Утром, прихватив меня, он двинулся на вокзал. Мы появились на перроне, когда открывался зеленый семафор очередному продовольственному эшелону на север, в голодный центр. Не сказав ни слова мне, очевидно слепо и безотчетно повинуясь темным и неизученным велениям, Марцелло вдруг на ходу ловко вскочил в первую из незапертых теплушек. Ухватившись за железный засов, долго и с опасностью для жизни махал мне на прощанье своим роскошным головным убором…
В двадцатом году политотдел бухарской группы войск организовал концерты красноармейцам, отправлявшимся под стены Бухары.
В ложу у самой оркестровой раковины вошло несколько с головы до ног вооруженных людей в черных бурках.
Артист исполнял в эти минуты веселую песенку времен Великой французской революции. Песенка была выбрана из довоенного «Чтеца-декламатора» — вовсе не революционная, о старом фраке, и это оказалось роковым и для нее и для певца.
Черная бурка перегнулась через перила и свистнула. Актер пугливо попятился в кулисы.
— Мейерхольда на вас нет! — знакомо-хрипло заорала бурка. — А призыв Маяковского к армии искусств читали? Эй, вы! Левой!
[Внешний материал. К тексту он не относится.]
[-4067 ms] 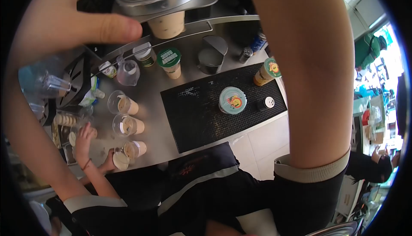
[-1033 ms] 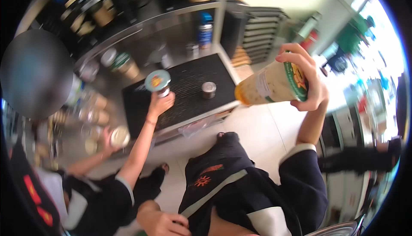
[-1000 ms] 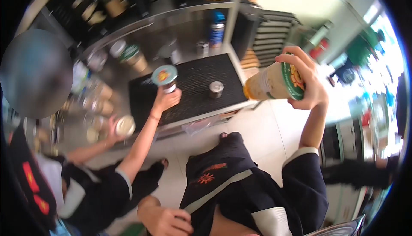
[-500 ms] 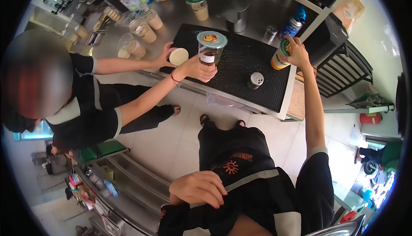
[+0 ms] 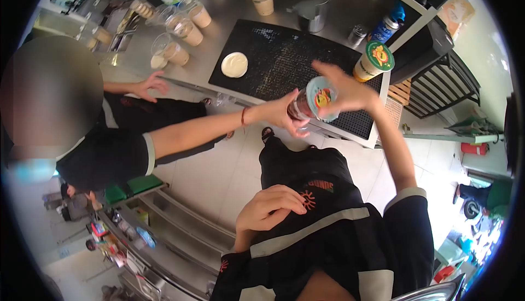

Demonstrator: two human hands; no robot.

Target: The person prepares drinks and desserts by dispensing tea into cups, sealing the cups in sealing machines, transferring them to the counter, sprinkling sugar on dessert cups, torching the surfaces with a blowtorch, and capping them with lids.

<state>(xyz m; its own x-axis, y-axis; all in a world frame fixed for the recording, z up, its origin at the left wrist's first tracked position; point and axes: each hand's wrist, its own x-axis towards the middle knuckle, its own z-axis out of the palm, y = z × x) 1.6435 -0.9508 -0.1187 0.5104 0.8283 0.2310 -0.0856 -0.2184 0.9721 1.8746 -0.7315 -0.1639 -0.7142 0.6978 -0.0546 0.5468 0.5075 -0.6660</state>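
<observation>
My left hand (image 5: 269,208) rests in front of my black shirt, empty, its fingers loosely bent. My right hand (image 5: 353,90) is spread at the right side of a sealed plastic cup (image 5: 321,96) with a pale blue printed lid and dark contents. A co-worker's hand (image 5: 281,114) holds that cup, tilted, over the mat's front edge. Whether my fingers touch it is blurred. Behind my right hand a green-lidded cup (image 5: 377,60) stands on the counter. The co-worker's other hand (image 5: 152,86) is open with nothing in it.
A round cream-coloured tub (image 5: 234,65) sits on the black mat (image 5: 262,44). Several filled cups (image 5: 186,30) stand at the left. Farther back are another green-lidded cup (image 5: 262,0), a metal pitcher (image 5: 313,15), a shaker (image 5: 357,34) and a blue spray can (image 5: 386,27).
My right hand let go of the green-lidded cup and moved left to the blue-lidded cup. The co-worker brought that cup toward me, tilting it, and set down the cream tub.
</observation>
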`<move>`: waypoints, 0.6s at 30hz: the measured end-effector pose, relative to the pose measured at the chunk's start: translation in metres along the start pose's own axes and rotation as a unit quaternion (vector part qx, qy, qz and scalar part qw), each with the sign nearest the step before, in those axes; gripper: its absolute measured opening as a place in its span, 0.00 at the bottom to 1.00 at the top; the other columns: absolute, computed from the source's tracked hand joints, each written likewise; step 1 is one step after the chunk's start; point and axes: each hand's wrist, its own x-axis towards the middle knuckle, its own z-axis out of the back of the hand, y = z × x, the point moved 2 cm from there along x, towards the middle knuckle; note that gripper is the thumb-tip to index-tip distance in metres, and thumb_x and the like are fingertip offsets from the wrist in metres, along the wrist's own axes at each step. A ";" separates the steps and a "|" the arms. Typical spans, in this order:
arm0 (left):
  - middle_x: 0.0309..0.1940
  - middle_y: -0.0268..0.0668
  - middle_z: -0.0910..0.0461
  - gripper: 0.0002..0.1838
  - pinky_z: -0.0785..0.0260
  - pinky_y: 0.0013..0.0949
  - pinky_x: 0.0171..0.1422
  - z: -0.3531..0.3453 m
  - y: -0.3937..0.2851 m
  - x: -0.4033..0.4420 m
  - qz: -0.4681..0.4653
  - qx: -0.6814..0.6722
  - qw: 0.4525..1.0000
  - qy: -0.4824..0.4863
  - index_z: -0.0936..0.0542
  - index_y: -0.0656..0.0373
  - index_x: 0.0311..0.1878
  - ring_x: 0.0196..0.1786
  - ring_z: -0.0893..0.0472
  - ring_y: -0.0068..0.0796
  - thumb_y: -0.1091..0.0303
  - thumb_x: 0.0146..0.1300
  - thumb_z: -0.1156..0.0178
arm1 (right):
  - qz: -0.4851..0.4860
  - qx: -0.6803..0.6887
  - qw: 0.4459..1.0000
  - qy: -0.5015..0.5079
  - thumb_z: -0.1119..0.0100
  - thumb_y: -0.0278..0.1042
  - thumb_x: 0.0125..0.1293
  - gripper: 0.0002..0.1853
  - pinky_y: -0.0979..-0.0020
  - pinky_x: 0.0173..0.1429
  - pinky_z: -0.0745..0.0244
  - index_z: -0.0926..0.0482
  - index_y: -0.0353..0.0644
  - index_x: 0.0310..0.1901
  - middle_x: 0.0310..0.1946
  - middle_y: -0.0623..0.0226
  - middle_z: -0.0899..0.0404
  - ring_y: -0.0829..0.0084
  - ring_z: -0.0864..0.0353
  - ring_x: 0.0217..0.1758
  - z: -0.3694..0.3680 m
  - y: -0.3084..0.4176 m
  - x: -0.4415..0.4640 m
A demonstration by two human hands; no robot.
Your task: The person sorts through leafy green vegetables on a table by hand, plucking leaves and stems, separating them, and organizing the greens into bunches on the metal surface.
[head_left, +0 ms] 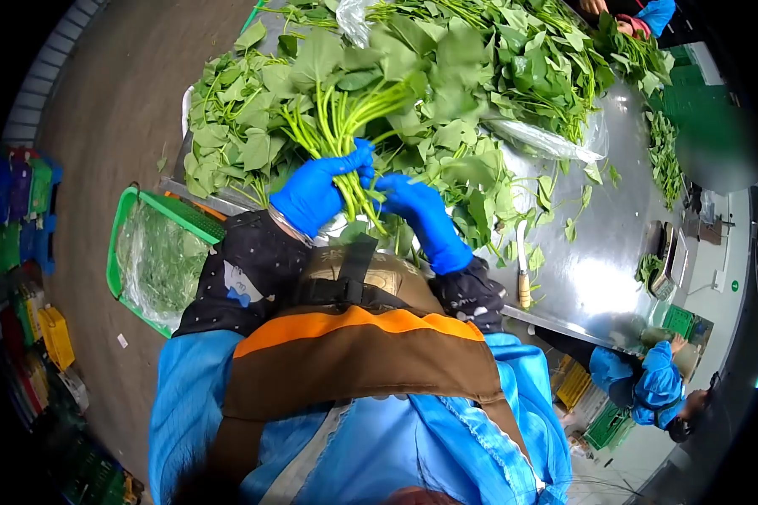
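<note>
My left hand [316, 192], in a blue glove, is wrapped round a bunch of leafy green stems [343, 122], held tilted over the table with the leaves away from me. Its cut ends hang below my fist. My right hand [423, 217], also gloved in blue, is just right of the stem ends, with fingers bent together against them. What these fingers pinch, if anything, is hidden. A large heap of the same leafy greens [236, 139] lies under and around the bunch. Right of my right hand, a knife [523, 268] with a wooden handle lies on the metal table [594, 236].
A green crate [125, 244] lined with clear plastic stands left of the table. Clear plastic [552, 141] lies among the greens. A scale [669, 261] is at the right end. One co-worker [657, 383] is at lower right; another person's hands [596, 7] show at top right.
</note>
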 end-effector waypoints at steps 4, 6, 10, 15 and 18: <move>0.28 0.33 0.25 0.07 0.33 0.25 0.36 0.000 0.026 -0.001 -0.020 0.136 0.987 -0.086 0.25 0.62 0.39 0.31 0.26 0.24 0.73 0.58 0.45 | 0.021 0.165 0.980 0.107 0.50 0.37 0.63 0.15 0.75 0.41 0.30 0.29 0.35 0.46 0.33 0.66 0.27 0.75 0.27 0.32 -0.012 -0.004 0.029; 0.27 0.33 0.25 0.08 0.34 0.24 0.34 0.009 0.028 0.001 -0.028 0.110 0.990 -0.079 0.24 0.62 0.38 0.30 0.26 0.24 0.70 0.57 0.43 | 0.061 0.173 0.981 0.067 0.52 0.35 0.64 0.13 0.75 0.41 0.31 0.30 0.34 0.45 0.34 0.64 0.28 0.74 0.27 0.34 -0.016 -0.002 0.028; 0.26 0.34 0.25 0.12 0.34 0.25 0.34 -0.001 0.019 -0.002 -0.060 0.022 0.988 -0.141 0.24 0.62 0.33 0.29 0.27 0.25 0.61 0.59 0.45 | 0.048 0.277 0.959 -0.024 0.54 0.31 0.64 0.11 0.71 0.40 0.30 0.31 0.35 0.45 0.35 0.64 0.28 0.70 0.26 0.36 -0.022 -0.007 0.024; 0.28 0.35 0.25 0.11 0.34 0.30 0.38 0.017 -0.002 0.004 -0.142 0.111 0.978 -0.108 0.25 0.60 0.36 0.30 0.26 0.27 0.62 0.62 0.49 | 0.018 -0.045 0.990 0.136 0.49 0.30 0.62 0.05 0.77 0.35 0.33 0.27 0.36 0.34 0.27 0.69 0.29 0.78 0.29 0.30 -0.041 0.006 -0.026; 0.34 0.38 0.22 0.11 0.34 0.32 0.43 0.037 -0.022 0.008 -0.232 0.331 0.908 -0.112 0.25 0.60 0.41 0.36 0.24 0.29 0.63 0.61 0.48 | -0.222 -0.112 0.936 0.251 0.47 0.29 0.61 0.10 0.78 0.32 0.34 0.26 0.36 0.43 0.36 0.65 0.24 0.80 0.27 0.32 -0.022 0.026 -0.057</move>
Левой! Левой!
Часть зала стояла горой за бурку, другая — за чистое искусство. Скандал разгорался не на шутку. Артист, приняв во внимание, что с фронтовиками надо обращаться бережно, могут ахнуть и гранатой — улизнул. Бурка, одержав победу, покинул ложу.
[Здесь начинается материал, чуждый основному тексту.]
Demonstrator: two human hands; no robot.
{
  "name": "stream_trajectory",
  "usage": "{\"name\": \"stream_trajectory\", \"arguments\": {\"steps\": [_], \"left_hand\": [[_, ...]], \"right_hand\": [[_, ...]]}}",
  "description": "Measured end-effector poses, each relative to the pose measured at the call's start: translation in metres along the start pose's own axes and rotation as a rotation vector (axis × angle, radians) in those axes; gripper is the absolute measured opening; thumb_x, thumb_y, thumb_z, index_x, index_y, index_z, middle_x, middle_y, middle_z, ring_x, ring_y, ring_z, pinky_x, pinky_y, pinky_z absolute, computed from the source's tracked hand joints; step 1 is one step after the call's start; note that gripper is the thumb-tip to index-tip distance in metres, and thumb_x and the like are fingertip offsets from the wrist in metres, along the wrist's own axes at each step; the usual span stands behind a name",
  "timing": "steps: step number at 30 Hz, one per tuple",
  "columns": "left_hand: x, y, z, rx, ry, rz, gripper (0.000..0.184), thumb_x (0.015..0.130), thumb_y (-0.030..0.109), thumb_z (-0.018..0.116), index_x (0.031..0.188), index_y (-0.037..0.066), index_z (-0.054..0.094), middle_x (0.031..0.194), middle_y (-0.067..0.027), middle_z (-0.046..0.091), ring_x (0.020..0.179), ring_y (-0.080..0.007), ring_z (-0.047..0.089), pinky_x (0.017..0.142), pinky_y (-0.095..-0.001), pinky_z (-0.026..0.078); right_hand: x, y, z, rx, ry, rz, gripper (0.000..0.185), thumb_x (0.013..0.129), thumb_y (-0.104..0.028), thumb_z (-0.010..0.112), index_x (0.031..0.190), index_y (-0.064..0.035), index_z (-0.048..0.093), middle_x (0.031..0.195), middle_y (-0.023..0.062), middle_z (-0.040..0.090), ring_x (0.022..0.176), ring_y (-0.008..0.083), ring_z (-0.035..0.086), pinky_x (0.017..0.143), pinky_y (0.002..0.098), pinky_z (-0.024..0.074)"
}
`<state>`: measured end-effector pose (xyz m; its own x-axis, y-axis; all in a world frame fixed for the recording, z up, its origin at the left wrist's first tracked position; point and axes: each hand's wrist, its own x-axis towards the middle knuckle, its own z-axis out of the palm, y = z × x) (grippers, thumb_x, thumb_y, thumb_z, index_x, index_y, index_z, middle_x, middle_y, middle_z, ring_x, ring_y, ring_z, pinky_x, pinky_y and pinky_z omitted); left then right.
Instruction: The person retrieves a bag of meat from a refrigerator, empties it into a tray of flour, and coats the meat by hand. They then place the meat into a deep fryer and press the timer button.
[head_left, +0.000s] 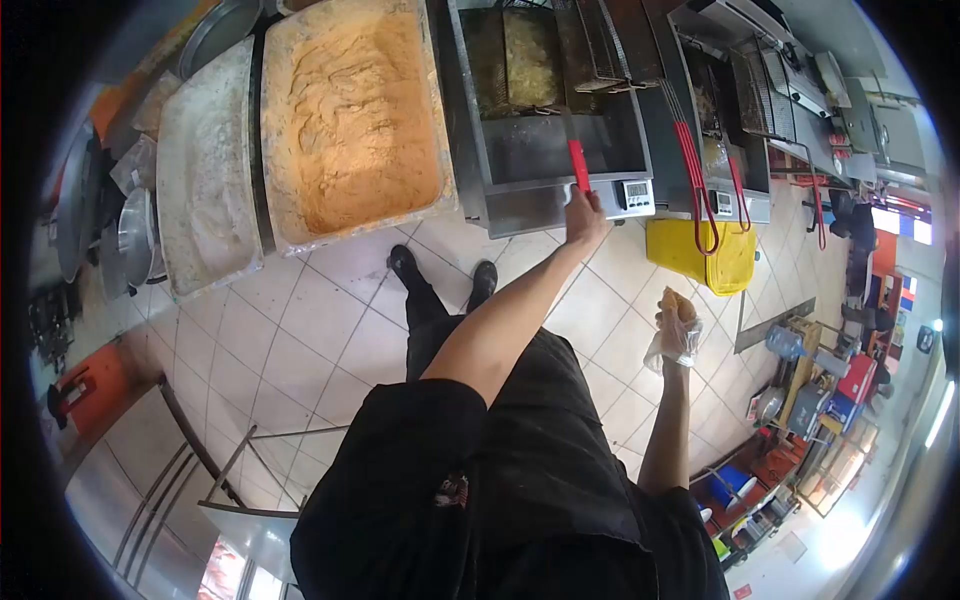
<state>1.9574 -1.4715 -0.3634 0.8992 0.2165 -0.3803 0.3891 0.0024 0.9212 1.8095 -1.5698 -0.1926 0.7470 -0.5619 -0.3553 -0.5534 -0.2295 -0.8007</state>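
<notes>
Black clothing (540,480) on the person's torso and thighs fills the bottom of the view, with dark shoes (402,262) on the pale tile floor (330,310) beyond it. The left arm reaches forward, and the left hand (584,214) is closed around the near end of a red handle (578,165). That handle stands over the front of a stainless-steel deep fryer (530,210); its metal shaft runs into the fryer, towards the pale, bubbly contents (530,60) at the far end. A small digital timer (635,194) sits on the fryer's front edge, just beside the left hand.

The right hand (677,325), in a clear plastic glove (683,345), is held out over the floor with its fingers curled. A tan patch shows at the fingers, but I cannot tell whether the hand grips anything. Near it, a yellow bin (715,262) sits below a long, looped red basket handle (690,160), which projects from the fryers.

Left of the fryer stands a tub (440,120) of orange breading (360,120), and beside that a narrower tub (248,110) with white, floury contents (205,150). A metal bowl (137,235) lies further left.
</notes>
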Motion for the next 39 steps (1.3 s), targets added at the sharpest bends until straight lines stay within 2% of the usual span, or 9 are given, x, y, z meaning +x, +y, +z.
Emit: {"name": "stream_trajectory", "arguments": {"steps": [3, 5, 8, 12, 21, 27, 30, 35, 39], "left_hand": [[-0.014, 0.039, -0.053, -0.294, -0.141, -0.212, 0.017, 0.085, 0.019, 0.047, 0.087, 0.006, 0.036, 0.057, -0.0050, 0.045, 0.039, -0.0125, 0.046, 0.029, -0.0265, 0.035], [-0.016, 0.041, -0.074, -0.503, -0.174, -0.206, 0.018, 0.086, 0.020, 0.045, 0.085, 0.006, 0.034, 0.057, -0.0046, 0.043, 0.038, -0.0099, 0.043, 0.028, -0.0244, 0.033], [-0.023, 0.036, -0.094, -0.547, -0.144, -0.138, 0.019, 0.087, 0.020, 0.044, 0.084, 0.005, 0.033, 0.055, -0.0035, 0.040, 0.036, -0.0092, 0.039, 0.027, -0.0241, 0.032], [-0.018, 0.043, -0.103, -0.428, -0.254, -0.252, 0.020, 0.086, 0.020, 0.044, 0.084, 0.004, 0.032, 0.055, -0.0029, 0.039, 0.038, -0.0090, 0.038, 0.028, -0.0238, 0.032], [-0.019, 0.037, -0.080, -0.478, -0.250, -0.196, 0.019, 0.085, 0.020, 0.046, 0.083, 0.006, 0.033, 0.054, -0.0020, 0.039, 0.033, -0.0097, 0.039, 0.027, -0.0247, 0.031], [-0.026, 0.040, -0.114, -0.582, -0.233, -0.177, 0.018, 0.085, 0.020, 0.047, 0.082, 0.009, 0.033, 0.054, -0.0002, 0.037, 0.033, -0.0077, 0.033, 0.026, -0.0227, 0.028], [-0.024, 0.037, -0.110, -0.577, -0.258, -0.158, 0.018, 0.086, 0.018, 0.045, 0.081, 0.008, 0.031, 0.053, -0.0008, 0.036, 0.033, -0.0084, 0.033, 0.026, -0.0241, 0.029], [-0.017, 0.046, -0.114, -0.500, -0.294, -0.227, 0.016, 0.086, 0.013, 0.044, 0.082, 0.006, 0.030, 0.052, -0.0011, 0.034, 0.033, -0.0087, 0.033, 0.027, -0.0257, 0.031], [-0.013, 0.036, -0.090, -0.419, -0.284, -0.261, 0.019, 0.085, 0.018, 0.046, 0.084, 0.006, 0.031, 0.055, -0.0018, 0.037, 0.034, -0.0104, 0.038, 0.027, -0.0248, 0.032]], "right_hand": [[0.009, 0.009, 0.006, -0.102, -0.090, -0.034, 0.027, 0.080, -0.020, 0.053, 0.095, 0.0029, 0.056, 0.065, -0.0002, 0.052, 0.054, 0.0062, 0.044, 0.049, 0.0192, 0.0365], [0.019, 0.016, 0.011, -0.098, -0.143, -0.081, 0.028, 0.080, -0.020, 0.054, 0.096, 0.0027, 0.056, 0.065, -0.0004, 0.053, 0.055, 0.0058, 0.045, 0.049, 0.0190, 0.0364], [0.029, 0.013, 0.024, -0.188, -0.201, -0.099, 0.029, 0.079, -0.021, 0.055, 0.097, 0.0016, 0.057, 0.068, 0.0026, 0.057, 0.057, 0.0073, 0.048, 0.052, 0.0207, 0.0391], [0.036, 0.001, 0.034, -0.282, -0.227, -0.161, 0.029, 0.078, -0.021, 0.055, 0.098, 0.0004, 0.057, 0.068, 0.0041, 0.058, 0.058, 0.0081, 0.050, 0.052, 0.0221, 0.0402], [0.032, -0.008, 0.030, -0.249, -0.270, -0.129, 0.031, 0.079, -0.020, 0.056, 0.100, 0.0035, 0.055, 0.066, -0.0003, 0.055, 0.056, 0.0049, 0.046, 0.049, 0.0185, 0.0368], [0.038, 0.015, 0.035, -0.285, -0.337, -0.099, 0.033, 0.078, -0.021, 0.056, 0.101, 0.0023, 0.055, 0.073, 0.0036, 0.059, 0.061, 0.0074, 0.050, 0.054, 0.0212, 0.0405], [0.036, 0.011, 0.040, -0.277, -0.356, -0.057, 0.035, 0.076, -0.021, 0.057, 0.103, 0.0004, 0.055, 0.082, 0.0092, 0.062, 0.070, 0.0098, 0.055, 0.062, 0.0220, 0.0432], [0.039, 0.019, 0.032, -0.297, -0.380, -0.052, 0.036, 0.076, -0.021, 0.058, 0.103, 0.0013, 0.055, 0.085, 0.0097, 0.061, 0.072, 0.0100, 0.055, 0.064, 0.0218, 0.0433], [0.044, 0.020, 0.025, -0.335, -0.373, -0.089, 0.036, 0.075, -0.021, 0.059, 0.103, 0.0022, 0.055, 0.086, 0.0093, 0.061, 0.074, 0.0100, 0.055, 0.065, 0.0221, 0.0432]]}}
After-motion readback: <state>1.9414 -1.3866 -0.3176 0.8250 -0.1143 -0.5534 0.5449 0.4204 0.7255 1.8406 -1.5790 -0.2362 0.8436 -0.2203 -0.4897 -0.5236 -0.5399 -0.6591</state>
Возвратившись домой, я застал у нас Марцелло. На столе умиротворенно гудел самовар. Марцелло задыхался под черной буркой. Когда он откинул ее привычным движением горца, всю жизнь не расстававшимся с этим своим суровым и элегантным опереньем, я мог насладиться открывшейся мне теперь уже совсем вблизи картиной — арсенал под буркой был куда богаче, нежели у ошеломившего меня недавно ослепительного адъютанта санупра: в придачу к кольту в деревянной кобуре были еще и дагестанский кинжал, и гранаты-лимонки, и кривая длинная шашка.
Усталым движением одной руки пройдясь по увлажненному лбу, держась другою за эфес кавалерийской шашки, он прочел, как всегда, с ходу, свои стихи: «Если буду я зарезан басмачами, ты поставь в саду мне маленького Будду. На него молиться буду я ночами».
Стихи мне тогда понравились, ей-богу. В них что-то было.
Пузатый самовар продолжал гудеть еще уютней. Марцелло внезапно стало жаль себя, что с ним бывало не часто. Отвернулся. И затем попросил чаю — покрепче.
— Жаль, кофе не пьют у нас в Средней Азии. Оноре де Бальзак, автор романа «Утраченные иллюзии», по ночам глотал черный кофе в чудовищных дозах. Люди искусства не живут долго, они умирают, как стрекозы.
Сестра решила украсить «центровиком» любительский вечер в бывшем Дворянском собрании. В своей эффектной бурке, с кольтом и лимонками этот «гвоздь вечера» вполне мог поспорить с прапорщиком первой мировой войны, даже и с черной повязкой на лбу. Шпоры же были и у того Марцелло и у этого.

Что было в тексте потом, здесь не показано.